Appropriately enough, this Saturday is also Small Business Saturday, a national effort that encourages consumers to support local businesses by shopping small.

American Express launched this shopping holiday in 2010, at the height of the Great Recession, as a way of redirecting holiday shopping to local stores. A decade later, it’s observed in all 50 states, and in 2011, the Senate passed a resolution recognizing Small Business Saturday.

“Small Business Saturday is a fun addition to end our Explore Great Bend month,” Hayes said. “It’s the day the nation celebrates and recommends shopping “small” and without our wonderful little small businesses our retail wouldn’t be as great as it is. I encourage you to go explore small businesses and support our community.”

One way to gauge the holiday economic vitality of the community is by looking at the sales tax collections, Hayes said.

Until next April when the three new city sales taxes go into effect, the city now has two: a quarter-cent tax (which goes for street needs) and a half-cent tax (which is divided among the general fund, economic development and infrastructure). It also receives a portion of the countywide sales tax.

The taxes are collected through the Kansas Department of Revenue. The KDOR then distributes the tax collections to the city with a two-month lag time (the August distribution was received in October).

Although the holiday shopping season runs mostly from October through December, included are the numbers for August through December 2019 and 2020, and August 2021.

  

Great Bend sales tax collections

2019

• August – $442,484.35

• September – $442,576.81

• October – $437,055.28

• November – $352,479.96

• December – $481,447.17

2020

• August – $451,661.94

• September – $429,653.21

• October – $429,653.54

• November – $421,842.34

• December – $454,826.62

2021

• August – $503,591

Heads in beds

When the Kansas Department of Labor last Friday reported the state’s unemployment numbers for September, KDOL economists noted a rebounding in the hospitality and leisure sectors.

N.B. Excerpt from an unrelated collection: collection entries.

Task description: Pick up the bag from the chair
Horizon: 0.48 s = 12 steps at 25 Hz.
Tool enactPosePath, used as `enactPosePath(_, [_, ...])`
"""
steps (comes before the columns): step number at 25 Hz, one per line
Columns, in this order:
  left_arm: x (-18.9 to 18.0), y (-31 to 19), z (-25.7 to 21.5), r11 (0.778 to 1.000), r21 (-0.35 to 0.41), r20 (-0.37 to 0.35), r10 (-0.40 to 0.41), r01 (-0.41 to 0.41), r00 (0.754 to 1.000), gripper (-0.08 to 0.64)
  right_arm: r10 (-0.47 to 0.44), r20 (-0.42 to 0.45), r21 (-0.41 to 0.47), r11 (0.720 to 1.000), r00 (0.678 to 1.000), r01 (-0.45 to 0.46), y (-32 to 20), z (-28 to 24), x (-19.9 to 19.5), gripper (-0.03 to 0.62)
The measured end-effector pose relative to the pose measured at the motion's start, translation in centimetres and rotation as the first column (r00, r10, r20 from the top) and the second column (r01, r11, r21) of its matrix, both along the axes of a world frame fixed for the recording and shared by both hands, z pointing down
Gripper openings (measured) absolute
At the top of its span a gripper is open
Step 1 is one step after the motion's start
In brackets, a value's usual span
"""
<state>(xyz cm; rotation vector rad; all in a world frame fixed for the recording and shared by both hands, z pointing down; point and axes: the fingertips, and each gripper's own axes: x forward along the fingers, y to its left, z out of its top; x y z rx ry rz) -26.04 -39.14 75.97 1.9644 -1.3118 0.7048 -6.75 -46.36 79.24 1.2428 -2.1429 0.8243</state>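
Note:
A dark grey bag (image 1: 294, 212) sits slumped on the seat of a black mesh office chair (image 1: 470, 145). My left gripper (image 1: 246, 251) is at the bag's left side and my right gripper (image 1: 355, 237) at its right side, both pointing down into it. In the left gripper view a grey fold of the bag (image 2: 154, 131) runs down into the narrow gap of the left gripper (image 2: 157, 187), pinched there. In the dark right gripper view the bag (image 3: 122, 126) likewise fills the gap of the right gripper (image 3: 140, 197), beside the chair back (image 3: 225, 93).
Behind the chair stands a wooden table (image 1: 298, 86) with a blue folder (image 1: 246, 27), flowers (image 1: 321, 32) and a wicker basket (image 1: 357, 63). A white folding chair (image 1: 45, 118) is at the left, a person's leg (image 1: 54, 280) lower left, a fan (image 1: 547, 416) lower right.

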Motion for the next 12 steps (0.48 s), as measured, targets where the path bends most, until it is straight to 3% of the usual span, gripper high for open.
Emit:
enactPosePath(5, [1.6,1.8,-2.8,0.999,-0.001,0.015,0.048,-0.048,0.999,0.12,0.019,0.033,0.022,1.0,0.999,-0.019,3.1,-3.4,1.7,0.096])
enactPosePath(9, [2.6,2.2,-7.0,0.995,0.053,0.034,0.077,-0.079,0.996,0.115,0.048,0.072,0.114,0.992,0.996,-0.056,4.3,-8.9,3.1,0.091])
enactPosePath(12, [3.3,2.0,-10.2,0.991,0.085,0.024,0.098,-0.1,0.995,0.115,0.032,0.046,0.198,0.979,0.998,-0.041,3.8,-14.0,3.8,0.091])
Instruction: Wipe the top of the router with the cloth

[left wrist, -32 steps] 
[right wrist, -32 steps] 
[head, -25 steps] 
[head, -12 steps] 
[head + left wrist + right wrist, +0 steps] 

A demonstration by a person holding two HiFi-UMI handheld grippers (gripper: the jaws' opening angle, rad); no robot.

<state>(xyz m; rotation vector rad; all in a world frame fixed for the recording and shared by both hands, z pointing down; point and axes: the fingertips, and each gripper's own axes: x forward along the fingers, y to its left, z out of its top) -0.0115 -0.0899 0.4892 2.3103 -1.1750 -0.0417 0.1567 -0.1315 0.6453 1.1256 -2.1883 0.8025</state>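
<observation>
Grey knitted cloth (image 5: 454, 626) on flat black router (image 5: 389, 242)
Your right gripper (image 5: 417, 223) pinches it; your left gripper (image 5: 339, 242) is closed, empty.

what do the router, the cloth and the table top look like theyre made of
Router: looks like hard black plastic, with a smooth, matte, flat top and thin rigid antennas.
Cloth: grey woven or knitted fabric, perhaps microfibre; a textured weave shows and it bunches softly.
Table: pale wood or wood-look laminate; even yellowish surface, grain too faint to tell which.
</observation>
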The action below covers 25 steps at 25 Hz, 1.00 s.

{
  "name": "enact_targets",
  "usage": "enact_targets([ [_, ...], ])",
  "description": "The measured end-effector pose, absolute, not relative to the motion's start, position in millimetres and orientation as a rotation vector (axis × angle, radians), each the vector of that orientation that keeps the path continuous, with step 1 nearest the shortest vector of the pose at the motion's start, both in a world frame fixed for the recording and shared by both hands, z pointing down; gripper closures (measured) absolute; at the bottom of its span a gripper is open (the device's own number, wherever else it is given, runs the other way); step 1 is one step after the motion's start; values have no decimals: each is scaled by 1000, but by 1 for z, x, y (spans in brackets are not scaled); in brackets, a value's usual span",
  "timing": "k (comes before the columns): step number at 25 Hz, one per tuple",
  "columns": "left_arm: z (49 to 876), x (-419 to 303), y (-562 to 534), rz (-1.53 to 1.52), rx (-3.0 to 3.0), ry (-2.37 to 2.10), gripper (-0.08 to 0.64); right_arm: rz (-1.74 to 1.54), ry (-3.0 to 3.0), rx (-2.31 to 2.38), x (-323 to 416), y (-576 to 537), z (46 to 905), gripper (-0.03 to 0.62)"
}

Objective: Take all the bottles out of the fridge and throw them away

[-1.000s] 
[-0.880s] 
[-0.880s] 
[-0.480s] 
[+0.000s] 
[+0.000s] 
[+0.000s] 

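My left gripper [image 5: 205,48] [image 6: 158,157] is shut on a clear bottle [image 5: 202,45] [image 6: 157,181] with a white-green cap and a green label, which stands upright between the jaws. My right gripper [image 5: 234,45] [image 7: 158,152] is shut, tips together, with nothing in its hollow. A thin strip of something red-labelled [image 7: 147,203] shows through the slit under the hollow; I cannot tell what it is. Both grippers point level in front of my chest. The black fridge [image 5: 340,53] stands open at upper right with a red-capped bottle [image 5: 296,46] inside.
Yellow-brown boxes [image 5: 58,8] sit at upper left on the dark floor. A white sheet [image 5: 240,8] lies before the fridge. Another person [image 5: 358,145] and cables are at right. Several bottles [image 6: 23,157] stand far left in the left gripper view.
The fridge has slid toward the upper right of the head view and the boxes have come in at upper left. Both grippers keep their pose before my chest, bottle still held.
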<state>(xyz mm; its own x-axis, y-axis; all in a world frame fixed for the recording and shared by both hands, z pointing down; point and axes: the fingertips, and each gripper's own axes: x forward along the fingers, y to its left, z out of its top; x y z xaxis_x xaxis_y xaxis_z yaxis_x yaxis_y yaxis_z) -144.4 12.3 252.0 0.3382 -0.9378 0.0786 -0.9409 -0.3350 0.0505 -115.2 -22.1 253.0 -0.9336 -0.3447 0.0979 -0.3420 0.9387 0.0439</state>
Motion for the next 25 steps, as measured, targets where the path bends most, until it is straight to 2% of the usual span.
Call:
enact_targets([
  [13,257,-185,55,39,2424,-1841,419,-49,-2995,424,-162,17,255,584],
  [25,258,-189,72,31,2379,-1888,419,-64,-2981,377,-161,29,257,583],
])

In Great Bend, Hayes is seeing an increase in the local transient guest tax collected by the city. 

The total for the 2021 fiscal year was $305,660.13. This compares to the 2020 total of $281,121.51 and a 2019 total of $347,861.21.

The tax paid by hotel guests is used to fund the city’s marketing efforts.

Great Bend charges 6% for its guest tax, which is the money collected from those staying in local hotels. Of this, 10% goes to the Great Bend Events Center and the balance toward marketing the city through the CVB.

Speaking of the Events Center, Hayes said COVID hollowed out bookings for the city-owned facility. But, “so far for 2022, we only have six weekends open.”

She said that’s an indication that things are improving locally as well.